The problem is dealing with people who have mental health problems, who have weapons and who could be at risk. Regardless of their legal status when they commit crimes, some people have serious mental health problems. If they are admitted to hospitals, they could compromise the safety of health care workers.

Thank you. It is about someone who hadn’t been tried yet and was in a provincial jail.

Also, most of the things that you take issue with are things that we already looked at in various contexts in the Senate. You mentioned Mr. Spratt’s testimony. In that same quote, he went on to say that we talk a lot about deterrence. He also said, “I also think that, with experience, courts can be efficient in dealing with these matters.” He then likened it to what they do in terms of bail issues.

In the end, he was actually in favour of this bill. Was that your understanding as well?

Senator Carignan [ - ]

Look, I think so. There are people who might agree with this bill. But from a practical point of view, he admitted that this is going to create major challenges in practice, and I think he was right.

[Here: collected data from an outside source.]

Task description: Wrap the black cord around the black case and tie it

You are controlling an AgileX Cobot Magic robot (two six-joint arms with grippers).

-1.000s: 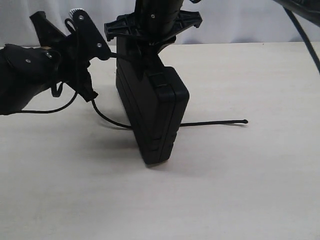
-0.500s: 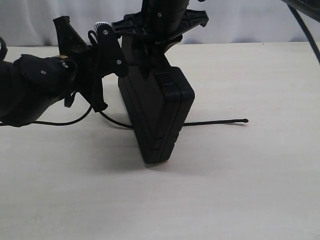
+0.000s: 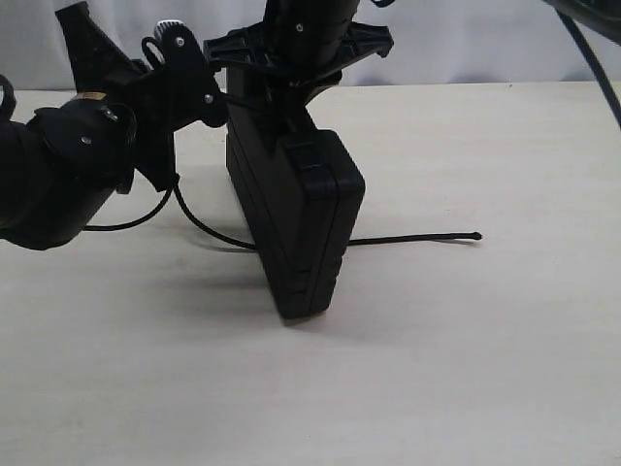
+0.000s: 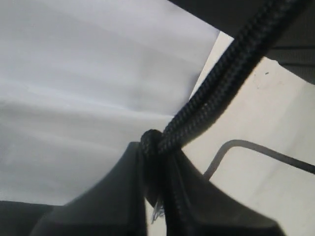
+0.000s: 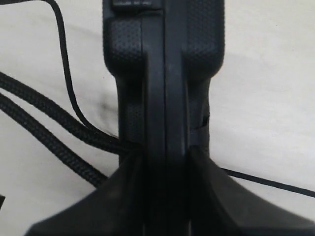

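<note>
Since half a second ago the left tool (image 4: 154, 150) has risen and drawn back toward the left, while the black case (image 3: 296, 223) has barely shifted. On the pale bench (image 3: 466, 369) the case stands on one narrow edge near the middle. The right tool (image 5: 165, 169) clamps its top end from above, one finger on each broad face. The left tool sits just beside the case's upper end, jaws narrow, pinching the black cord (image 3: 417, 238). The cord drops to the bench, meets the case's foot, reappears on its right side and ends in a small knot (image 3: 474, 235).
</note>
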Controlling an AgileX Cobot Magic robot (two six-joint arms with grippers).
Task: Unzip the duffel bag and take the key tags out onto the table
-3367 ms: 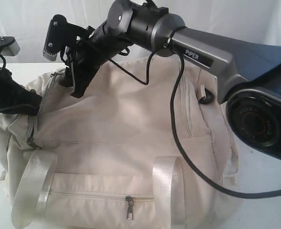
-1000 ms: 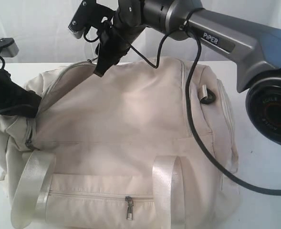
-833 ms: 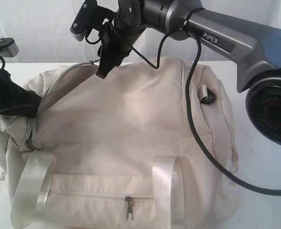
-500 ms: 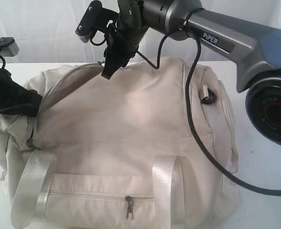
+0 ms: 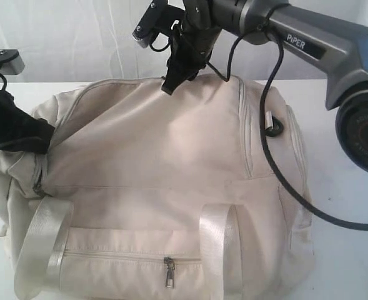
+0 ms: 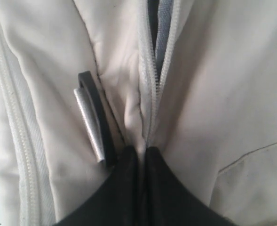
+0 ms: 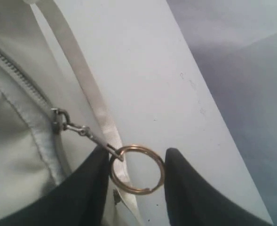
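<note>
The cream duffel bag [image 5: 165, 162] lies on the white table [image 5: 349, 250] and fills most of the exterior view. My left gripper [image 5: 41, 134] is shut, pinching the bag's fabric [image 6: 129, 103] at its left end, right at the zip line [image 6: 150, 94]. Beyond the fingers the zip gapes a little onto grey lining [image 6: 153, 19]. My right gripper [image 5: 169, 84] reaches across the bag's top back edge. In its wrist view, the right gripper [image 7: 137, 154] holds a brass ring [image 7: 140, 191] hooked to a silver zip pull [image 7: 59, 120]. The key tags are hidden.
A front pocket zip pull [image 5: 169, 273] hangs between two pale webbing straps [image 5: 41, 247] [image 5: 220, 247]. A black cable [image 5: 268, 156] from the right arm drapes over the bag's right side. A black and silver buckle [image 6: 90, 122] sits beside the left fingers. A white curtain hangs behind.
My right gripper has travelled right along the bag's top back edge, from near the left end to about the middle. The left gripper has held still.
</note>
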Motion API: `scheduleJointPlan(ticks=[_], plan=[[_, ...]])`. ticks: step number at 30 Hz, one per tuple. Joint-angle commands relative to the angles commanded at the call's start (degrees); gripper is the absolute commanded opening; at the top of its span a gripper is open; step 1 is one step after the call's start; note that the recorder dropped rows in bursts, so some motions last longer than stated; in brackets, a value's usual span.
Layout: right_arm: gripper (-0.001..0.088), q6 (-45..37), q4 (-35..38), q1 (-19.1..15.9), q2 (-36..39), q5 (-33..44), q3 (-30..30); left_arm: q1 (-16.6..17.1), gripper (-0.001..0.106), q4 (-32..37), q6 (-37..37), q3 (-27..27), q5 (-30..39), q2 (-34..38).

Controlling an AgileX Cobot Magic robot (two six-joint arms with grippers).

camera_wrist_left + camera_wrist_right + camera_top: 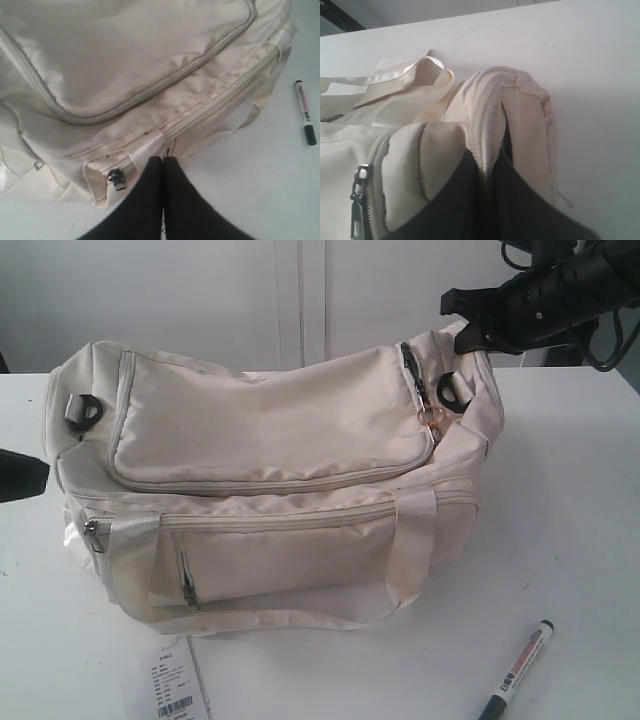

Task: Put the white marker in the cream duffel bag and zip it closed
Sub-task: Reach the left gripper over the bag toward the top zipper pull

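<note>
The cream duffel bag (270, 430) lies on the white table (580, 490), with its long side toward the exterior camera; its front pocket and one webbing handle (410, 550) face that camera, and the handle hangs down to the table. The gold ring zip pull (435, 418) sits at the right end of the top flap, beside a black buckle (450, 390); whether the top zip is fully closed, I cannot tell.

The white marker (518, 670) is not in the bag; it lies flat on the table in front of the bag's right end, well apart from it, and nothing touches it. In the left wrist view it is seen also, beyond the corner of the bag.

The right gripper (487, 160) is at the top of the bag's right end; its two dark fingers are closed tightly on a raised fold of the cream fabric with the zip edge, so it pinches the bag itself.

The left gripper (162, 159) is low at the bag's left front corner; its fingers are pressed together with nothing visible between them; the tips are just beside the webbing strap and near a small metal zip pull (116, 179).

A white paper tag (175, 690) with a barcode lies on the table in front of the bag.
</note>
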Motion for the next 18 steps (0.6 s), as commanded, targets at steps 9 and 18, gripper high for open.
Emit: scheduleJointPlan(ticks=[9,18], plan=[[0.0000,0.0,0.0,0.0,0.0,0.0,0.0,-0.2,0.000,-8.2,5.9,-0.1,1.2,3.7],[0.0000,0.0,0.0,0.0,0.0,0.0,0.0,-7.5,0.000,-8.8,6.6,-3.4,-2.5,7.7]])
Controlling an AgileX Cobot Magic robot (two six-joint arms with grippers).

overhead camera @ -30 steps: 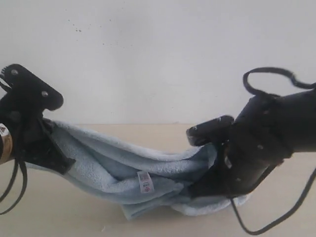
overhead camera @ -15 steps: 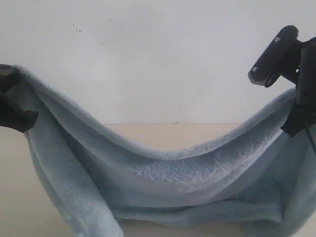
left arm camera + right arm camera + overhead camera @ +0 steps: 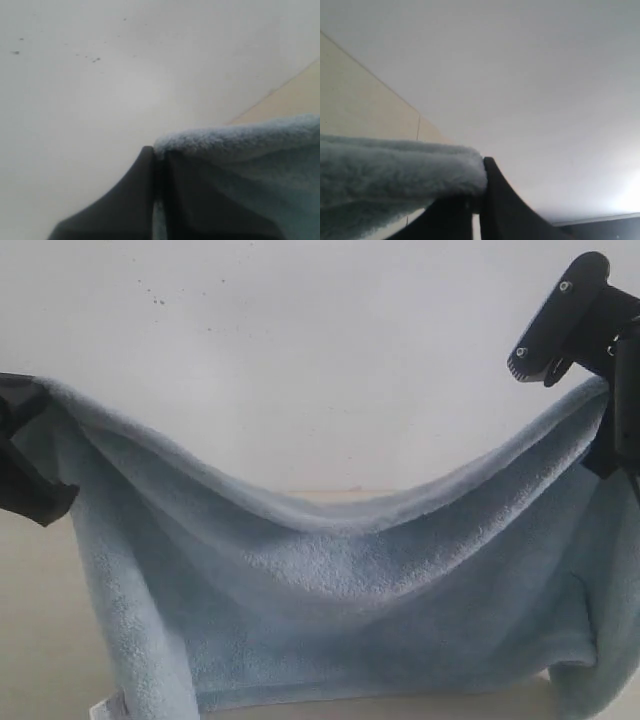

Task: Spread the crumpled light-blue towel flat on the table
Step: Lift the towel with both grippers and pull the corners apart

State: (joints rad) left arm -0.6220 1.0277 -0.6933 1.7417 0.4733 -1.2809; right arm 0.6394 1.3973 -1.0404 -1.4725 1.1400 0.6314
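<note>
Both top corners of the towel [image 3: 340, 610] are clamped by left gripper [image 3: 159, 156] and right gripper [image 3: 479, 192], so it hangs open over the table [image 3: 40, 640].

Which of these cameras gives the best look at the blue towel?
The exterior view: it shows nearly the whole towel, held up at both ends and sagging in the middle. The left wrist view shows only a corner pinched in the left fingers; the right wrist view only a fluffy edge at the right fingers.
</note>
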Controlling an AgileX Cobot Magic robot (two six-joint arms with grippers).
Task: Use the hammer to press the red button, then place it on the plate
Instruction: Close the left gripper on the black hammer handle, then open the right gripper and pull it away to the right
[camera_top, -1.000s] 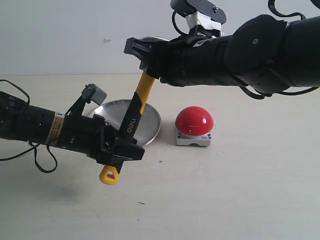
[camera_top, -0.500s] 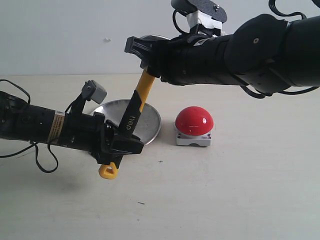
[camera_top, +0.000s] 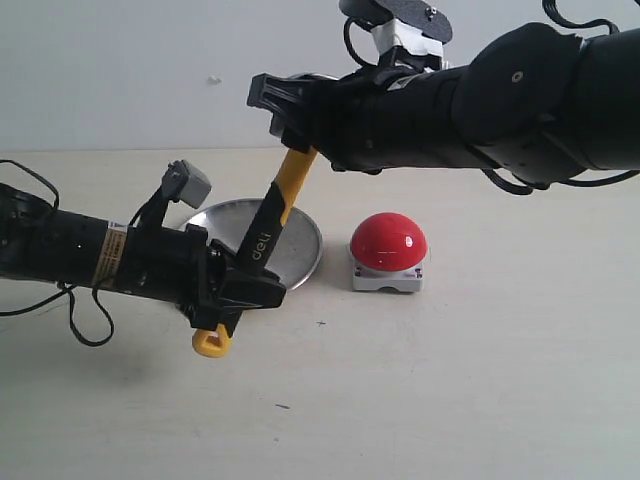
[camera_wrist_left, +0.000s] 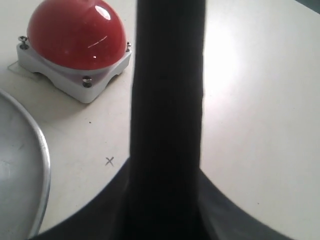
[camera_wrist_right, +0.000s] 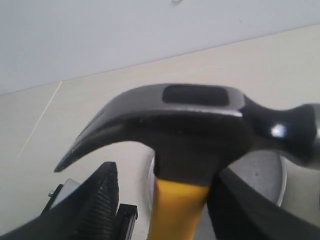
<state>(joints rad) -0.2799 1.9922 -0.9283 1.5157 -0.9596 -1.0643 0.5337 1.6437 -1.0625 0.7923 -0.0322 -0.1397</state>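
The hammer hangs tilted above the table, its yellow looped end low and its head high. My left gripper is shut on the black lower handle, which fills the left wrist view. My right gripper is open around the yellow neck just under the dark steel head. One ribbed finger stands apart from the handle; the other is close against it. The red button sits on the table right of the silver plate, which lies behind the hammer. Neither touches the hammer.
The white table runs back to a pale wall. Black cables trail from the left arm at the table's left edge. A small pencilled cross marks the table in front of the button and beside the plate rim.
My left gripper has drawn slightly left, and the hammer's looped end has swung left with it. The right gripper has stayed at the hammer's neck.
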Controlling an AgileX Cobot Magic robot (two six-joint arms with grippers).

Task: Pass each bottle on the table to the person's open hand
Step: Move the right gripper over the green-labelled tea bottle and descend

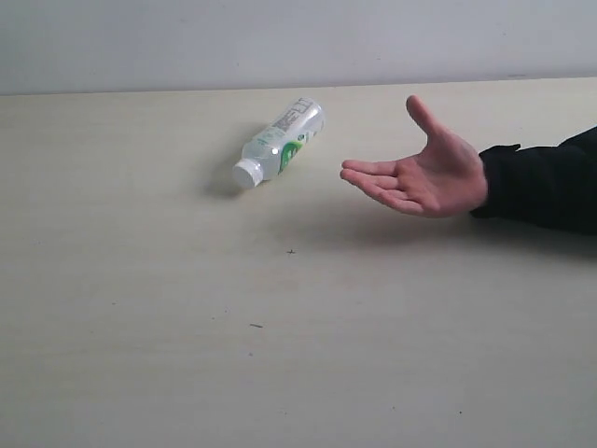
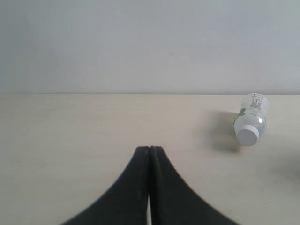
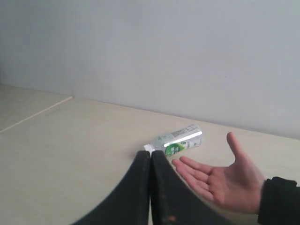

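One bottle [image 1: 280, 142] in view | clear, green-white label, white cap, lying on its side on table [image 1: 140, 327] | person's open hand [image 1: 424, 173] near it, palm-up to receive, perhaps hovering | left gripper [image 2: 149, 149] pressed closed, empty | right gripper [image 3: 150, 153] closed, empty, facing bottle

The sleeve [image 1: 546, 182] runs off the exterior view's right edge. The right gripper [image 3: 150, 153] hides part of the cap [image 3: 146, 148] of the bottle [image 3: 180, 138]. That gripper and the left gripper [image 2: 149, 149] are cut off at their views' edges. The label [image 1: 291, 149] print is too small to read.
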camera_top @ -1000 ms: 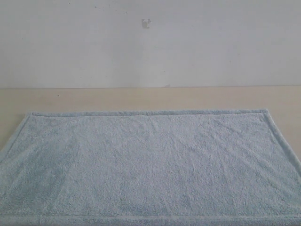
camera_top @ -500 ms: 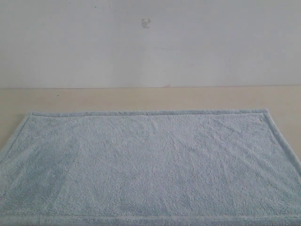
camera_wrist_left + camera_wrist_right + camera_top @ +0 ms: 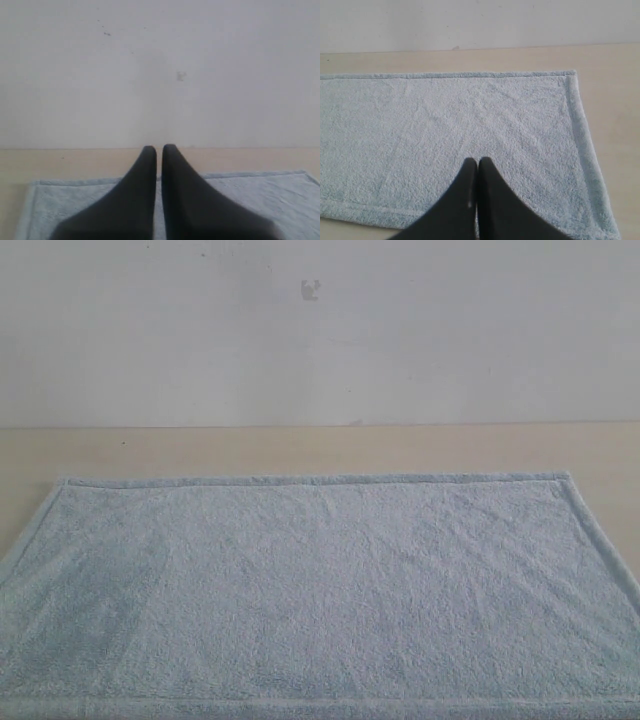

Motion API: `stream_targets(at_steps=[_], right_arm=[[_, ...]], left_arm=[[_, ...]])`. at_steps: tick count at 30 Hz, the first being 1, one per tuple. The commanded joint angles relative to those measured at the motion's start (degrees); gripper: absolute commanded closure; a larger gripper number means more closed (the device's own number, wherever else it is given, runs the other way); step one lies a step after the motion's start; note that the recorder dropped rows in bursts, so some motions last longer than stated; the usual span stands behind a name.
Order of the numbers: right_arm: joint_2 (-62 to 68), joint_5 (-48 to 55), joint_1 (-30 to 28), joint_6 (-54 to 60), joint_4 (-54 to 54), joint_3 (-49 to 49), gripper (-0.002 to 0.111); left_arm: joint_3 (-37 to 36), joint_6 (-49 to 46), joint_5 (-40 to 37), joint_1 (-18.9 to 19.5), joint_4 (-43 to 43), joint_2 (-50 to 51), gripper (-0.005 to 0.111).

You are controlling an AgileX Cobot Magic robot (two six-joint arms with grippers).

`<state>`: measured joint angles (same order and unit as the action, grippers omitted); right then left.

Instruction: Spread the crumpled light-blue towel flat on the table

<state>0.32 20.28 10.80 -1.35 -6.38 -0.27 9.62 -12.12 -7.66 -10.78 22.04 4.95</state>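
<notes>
Both left gripper (image 3: 159, 149) and right gripper (image 3: 478, 161) have jaws together — towel (image 3: 320, 590) flat on table (image 3: 300, 450), wall (image 3: 450, 340) behind.

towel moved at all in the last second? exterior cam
No. The towel lies flat, its far hem the same strip of bare table short of the wall, and both far corners are where they were.

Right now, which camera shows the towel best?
Exterior view: nearly the whole towel, lying flat. Right wrist view shows one end, partly hidden by the right gripper; left wrist view only a strip.
</notes>
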Motion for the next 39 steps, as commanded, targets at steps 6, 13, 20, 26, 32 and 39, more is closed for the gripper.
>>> stream_targets(at_steps=[6, 13, 20, 26, 32, 39], right_arm=[[-0.3, -0.7, -0.4, 0.2, 0.1, 0.3, 0.108], [-0.3, -0.7, -0.4, 0.3, 0.1, 0.3, 0.108], [-0.3, -0.7, -0.4, 0.3, 0.1, 0.3, 0.108], [-0.3, -0.7, -0.4, 0.3, 0.1, 0.3, 0.108], [-0.3, -0.7, -0.4, 0.3, 0.1, 0.3, 0.108], [-0.3, -0.7, -0.4, 0.3, 0.1, 0.3, 0.108]], left_arm=[[-9.6, 16.2, 5.8, 0.3, -17.2, -5.0, 0.103], [-9.6, 16.1, 3.0, 0.3, -17.2, -5.0, 0.103], [-9.6, 16.1, 3.2, 0.6, -17.2, -5.0, 0.103], [-9.6, 16.1, 3.2, 4.1, -17.2, -5.0, 0.103], [-9.6, 16.1, 3.2, 5.0, -17.2, -5.0, 0.103], [-9.6, 16.1, 3.2, 5.0, -17.2, -5.0, 0.103]])
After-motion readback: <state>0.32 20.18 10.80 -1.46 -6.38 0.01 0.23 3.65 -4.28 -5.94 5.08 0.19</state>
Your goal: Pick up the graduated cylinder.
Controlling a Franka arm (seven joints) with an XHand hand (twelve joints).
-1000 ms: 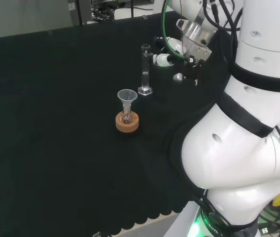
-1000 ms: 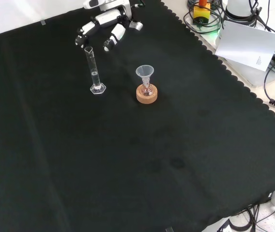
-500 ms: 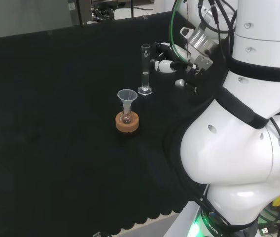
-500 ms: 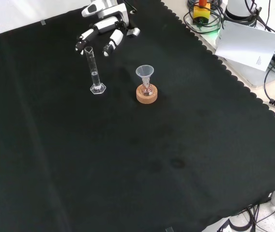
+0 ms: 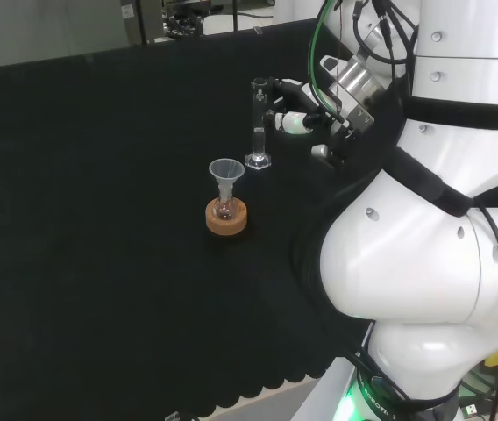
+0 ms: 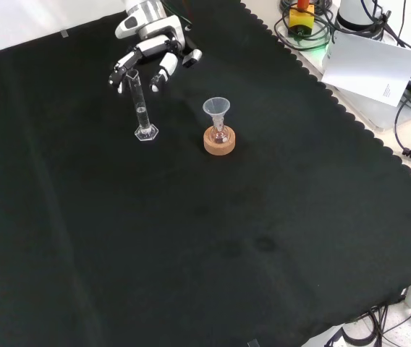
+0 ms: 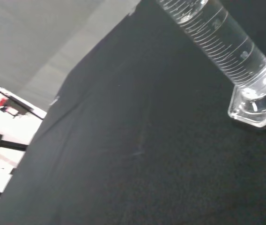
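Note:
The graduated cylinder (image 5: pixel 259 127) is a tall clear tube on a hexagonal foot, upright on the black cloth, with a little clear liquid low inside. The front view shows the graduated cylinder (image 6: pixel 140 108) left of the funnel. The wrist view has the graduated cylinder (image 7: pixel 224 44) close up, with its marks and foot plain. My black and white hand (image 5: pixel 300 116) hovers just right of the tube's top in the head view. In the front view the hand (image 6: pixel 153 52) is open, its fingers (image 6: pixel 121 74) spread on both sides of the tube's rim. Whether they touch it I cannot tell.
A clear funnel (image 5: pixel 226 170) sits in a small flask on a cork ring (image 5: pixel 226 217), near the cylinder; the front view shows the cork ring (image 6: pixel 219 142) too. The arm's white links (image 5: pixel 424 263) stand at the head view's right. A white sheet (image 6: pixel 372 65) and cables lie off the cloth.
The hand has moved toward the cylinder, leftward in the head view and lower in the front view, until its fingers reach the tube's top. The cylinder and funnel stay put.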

Imagine a 60-day period. Every 48 hours, every two days, someone has to go before a Superior Court judge to renew the authorization for a 48-hour confinement. It’s bound to fail. Since it’s bound to fail, what’s going to happen? The inmate will say, “I’m being held in a unit illegally or for too long. I’m not being transferred to a hospital, and I want a reduction in my sentence.” There will be a lot of requests from inmates to have their sentence reduced. In fact, this will get criminals out much faster.

The Hon. the Speaker pro tempore [ - ]

Are honourable senators ready for the question?

The Hon. the Speaker pro tempore [ - ]

Is it your pleasure, honourable senators, to adopt the motion?

The Hon. the Speaker pro tempore [ - ]

All those in favour of the motion will please say “yea.”

Some Hon. Senators: Yea.

The Hon. the Speaker: All those opposed to the motion will please say “nay.”

Some Hon. Senators: Nay.

The Hon. the Speaker: In my opinion the “yeas” have it.

Hon. Judith G. Seidman [ - ]

Your Honour, we wish to defer the vote to the next sitting of the Senate, please.

The Hon. the Speaker pro tempore [ - ]

Pursuant to rule 9(10), the vote will be deferred to 5:30 p.m. on the next day the Senate sits, with the bells to ring at 5:15 p.m.